Expression of the hemC was repressed by CRISPRi using various derived plasmids from pdcas9-bacteria (Addgene plasmid #44249) and pgRNA-bacteria (Addgene plasmid #44251). The web tool ChopChop (Labun et al. 2016) was used to design sgRNAs with hemC-targeting sequences based on predicted expression efficiencies ranging from approximately 20 to 70% (Additional file 1: Table S2). All synthesized oligonucleotide pairs have 60 nucleotides (nt), which include 20 nt hemC-targeting sequence, 20 nt upstream and 20 nt downstream sequences of pgRNA-bacteria vector (Fig. 2). They were annealed as described previously (Pengpumkiat et al. 2016), generating double-stranded DNA fragments. These DNA fragments were then individually Gibson-assembled with the PCR-linearized pgRNA-bacteria using the primer set g-pgRNA to generate plasmids, such as pgRNA-D9 (Table 1). The hemC-repressed strains can be developed based on a triple-plasmid system (Fig. 2) containing pK184-hemA (or pK184-hemA-hemB), pdcas9-bacteria, and the gRNA-containing plasmid (such as pgRNA-D9).

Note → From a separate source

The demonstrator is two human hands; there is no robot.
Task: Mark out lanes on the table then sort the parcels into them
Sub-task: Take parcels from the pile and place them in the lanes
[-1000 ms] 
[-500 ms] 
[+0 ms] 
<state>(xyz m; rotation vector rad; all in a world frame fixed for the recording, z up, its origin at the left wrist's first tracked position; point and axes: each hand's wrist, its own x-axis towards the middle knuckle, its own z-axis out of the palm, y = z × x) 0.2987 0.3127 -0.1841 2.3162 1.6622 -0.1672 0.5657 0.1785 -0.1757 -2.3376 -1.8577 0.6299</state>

Media and bacterial cell cultivation
All medium components were obtained from Sigma-Aldrich Co. (St Louis, MO, USA) except yeast extract and tryptone which were obtained from BD Diagnostic Systems (Franklin Lakes, NJ, USA). E. coli strains, stored as glycerol stocks at − 80 °C, were streaked on lysogeny broth (LB; 10 g L−1 tryptone, 5 g L−1 yeast extract, and 5 g L−1 NaCl) agar plates with appropriate antibiotics [ampicillin (100 mg L−1), kanamycin (50 mg L−1), and chloramphenicol (25 mg L−1)] and incubated at 37 °C for 14–16 h.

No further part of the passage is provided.